Knots & Rigs With Mark Williams
WHAT are the knots you need to know to conquer any fish on the planet? The following list of knots has held me in good stead over the years when pursuing everything from Australian bass through to giant Atlantic tarpon. Competency in tying this range of knots should allow an angler to tackle any species or fishing scenario going. However, the list is by no means a finished product; it’s more a work in constant progress and revision.
As new connections are developed, I’ll compare them to this top 10 and if they’re superior they’ll get a guernsey in the line up. Check out a range of short but informative videos on how to tie these knots on the Fishing World website, www.fishingworldmag.com.au. You can also refer to the books by renowned knotologist Geoff Wilson for more info on these and other knots.
1. Uni-Knot: The most versatile of connections, originally known as the Duncan loop after US saltwater fly fisherman Norman Duncan. It can be used for tying off terminals with the lightest of lines through to the heaviest leader material by reducing the number of turns in the knot.
The double Uni-Knot is also an excellent connection for joining lines. The Uni-Knot is my favourite means of connecting line load to reel spool as the knot can be formed clear of the reel then slid down into position when the knot is pulled up. It can also be pulled up with considerable force, biting onto the reel spool tightly and reducing the risk of slippage. It’s also a knot that with practice can be tied in low light conditions or even in the dark. A firm favourite and must have in the arsenal. An honourable mention goes to the first knot I was ever taught by my father and grandfather, the Locked Half Blood Knot, but I only really tie it for sentimental reasons these days when luderick fishing, if the truth be known.
2.Lefty’s Loop Knot: The benchmark in loop knots these days, consigning the Homer Rhodes knot to history. Simple to tie, with good knot strength, the Lefty’s Loop never slips when tied properly. Another versatile knot that can be tied in the lightest of tippets through to heavy hard mono leader material. An honourable mention goes to the perfection
3.Bimini twist: A must have double knot in the arsenal of any angler aspiring to chase big powerful fish on light tackle, especially in the fields of gamefishing, fly fishing or lure casting. To me, the Bimini twist really is the foundation block for rigging up to pursue any high powered sportfish that is going to be testing your tackle to its limits. Essential where near 100 per cent knot strength is required in rigging. An honourable mention goes to the plaited double, but the Bimini twist really has become my No.1 doubled line system in recent years.
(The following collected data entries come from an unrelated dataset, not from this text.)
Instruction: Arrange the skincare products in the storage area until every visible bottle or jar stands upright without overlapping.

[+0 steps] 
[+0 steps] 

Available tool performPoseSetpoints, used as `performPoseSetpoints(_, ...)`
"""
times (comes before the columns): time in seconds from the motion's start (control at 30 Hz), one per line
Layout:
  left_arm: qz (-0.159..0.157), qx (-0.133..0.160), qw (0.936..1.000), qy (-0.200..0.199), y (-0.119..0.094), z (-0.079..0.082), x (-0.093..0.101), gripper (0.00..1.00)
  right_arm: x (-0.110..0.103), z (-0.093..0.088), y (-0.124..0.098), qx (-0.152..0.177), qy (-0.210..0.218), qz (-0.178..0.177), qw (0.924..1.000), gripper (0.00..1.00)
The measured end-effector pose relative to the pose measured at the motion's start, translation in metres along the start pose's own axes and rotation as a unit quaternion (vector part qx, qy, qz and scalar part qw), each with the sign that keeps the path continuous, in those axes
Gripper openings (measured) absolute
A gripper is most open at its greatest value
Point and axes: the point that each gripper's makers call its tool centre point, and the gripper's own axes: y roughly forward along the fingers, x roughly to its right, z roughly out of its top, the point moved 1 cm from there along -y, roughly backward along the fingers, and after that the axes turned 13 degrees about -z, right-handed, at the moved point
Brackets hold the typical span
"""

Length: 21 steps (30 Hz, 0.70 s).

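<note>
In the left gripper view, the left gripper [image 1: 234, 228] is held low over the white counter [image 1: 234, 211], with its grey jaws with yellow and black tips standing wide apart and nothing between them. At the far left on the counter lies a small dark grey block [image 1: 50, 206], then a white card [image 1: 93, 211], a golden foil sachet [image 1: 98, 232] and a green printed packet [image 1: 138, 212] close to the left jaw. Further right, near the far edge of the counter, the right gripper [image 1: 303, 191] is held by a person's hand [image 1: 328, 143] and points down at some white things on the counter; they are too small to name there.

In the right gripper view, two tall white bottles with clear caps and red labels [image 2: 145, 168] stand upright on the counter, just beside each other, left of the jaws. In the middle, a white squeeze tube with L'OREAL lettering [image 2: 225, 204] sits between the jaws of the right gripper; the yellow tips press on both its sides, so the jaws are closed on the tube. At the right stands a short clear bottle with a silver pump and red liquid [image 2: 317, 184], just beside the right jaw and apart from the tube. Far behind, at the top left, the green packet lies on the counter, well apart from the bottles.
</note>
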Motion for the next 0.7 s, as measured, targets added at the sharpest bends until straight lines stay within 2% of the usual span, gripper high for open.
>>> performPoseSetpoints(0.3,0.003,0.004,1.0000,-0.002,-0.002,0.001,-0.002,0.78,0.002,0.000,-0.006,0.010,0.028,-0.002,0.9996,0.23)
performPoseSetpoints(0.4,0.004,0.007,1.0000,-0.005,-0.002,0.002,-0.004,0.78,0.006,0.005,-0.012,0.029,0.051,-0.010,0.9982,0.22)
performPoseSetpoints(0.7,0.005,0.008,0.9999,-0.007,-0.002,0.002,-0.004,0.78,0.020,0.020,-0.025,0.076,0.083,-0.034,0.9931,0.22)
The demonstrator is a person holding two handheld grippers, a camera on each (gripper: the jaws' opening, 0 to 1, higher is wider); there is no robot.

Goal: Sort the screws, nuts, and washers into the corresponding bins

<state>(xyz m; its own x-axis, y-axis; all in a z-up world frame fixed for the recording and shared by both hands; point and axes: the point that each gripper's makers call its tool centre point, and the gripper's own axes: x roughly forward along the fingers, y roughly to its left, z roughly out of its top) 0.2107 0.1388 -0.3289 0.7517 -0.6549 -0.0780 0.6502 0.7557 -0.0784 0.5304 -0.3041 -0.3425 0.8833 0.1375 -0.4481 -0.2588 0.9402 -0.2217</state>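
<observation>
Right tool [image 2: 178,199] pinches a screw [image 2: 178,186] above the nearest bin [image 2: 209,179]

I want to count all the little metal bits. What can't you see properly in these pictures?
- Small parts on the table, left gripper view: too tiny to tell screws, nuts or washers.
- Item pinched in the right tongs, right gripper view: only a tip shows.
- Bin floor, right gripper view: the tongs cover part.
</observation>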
4.Triple Surgeon’s Knot: A very old connection that has really come back into favour in recent years, especially in the bream comp scene and saltwater fly fraternity. A quick, relatively simple means of tying lines of varying diameters together with good knot strength. Interestingly, a leading US surgeon once told me that it’s never used in surgical applications. A special for light braid to leader connections and building fly leaders.
5.Albright Knot: The original and still among the best connections for joining light lines directly to heavy monofilament or fluorocarbon leaders. Named after legendary Florida Key’s guide Jimmie Albright. Requires care in tying and pulling up, but retains excellent knot strength. An honourable mention goes to the Slim Beauty, another leader connection with good knot strength, but I prefer the Albright for use with really heavy casting leaders such as those used when heavy threadline poppering for XOS GTs.
6.Cat’s-paw: The best option for connecting doubled lines to swivels, twisted leaders and fly lines.
Neat and simple with high knot strength. Very popular with the gamefishing fraternity.
7.Common Snell: A very old knot that was originally used for tying on spatulated or flatted eye hooks in the days before we had ringed hook eyes. Still a very necessary knot for anglers fishing big baits off two hook rigs for species such as jewfish and snapper. I still like to use the snell when connecting gamefishing hooks with brazed eyes such as the ubiquitous Mustad Seamaster to heavy monofilament leader material. A very strong, unobtrusive connection.
8.Ducknose Knot: A personal favourite of mine for tropical lure fishing situations connecting braided main lines to hard mono leaders. Simple and quick to tie, it must be pulled up with considerable force to fully form the knot. For some reason I’ve found to my considerable embarrassment during rigging demonstrations that the knot tends to slip when using Berkley Vanish as leader. Once again an honourable mention goes to the Slim Beauty, but the Ducknose is the leader knot I go to when barra fishing most often.
9.Nail Knot: Another very old, but strong connection that is regularly used in fly fishing, particularly for connecting fly lines to butt sections. Also useful for fly leader construction and connecting terminals to heavy leader material.
10. Dropper Loop: Essential for deep bottom fishing with multiple baits. The ability to rig droppers is also necessary when drop-shotting lures and fishing flies on dropper rigs. The final ingredient in the rigging arsenal to ensure all potential fishing situations are covered.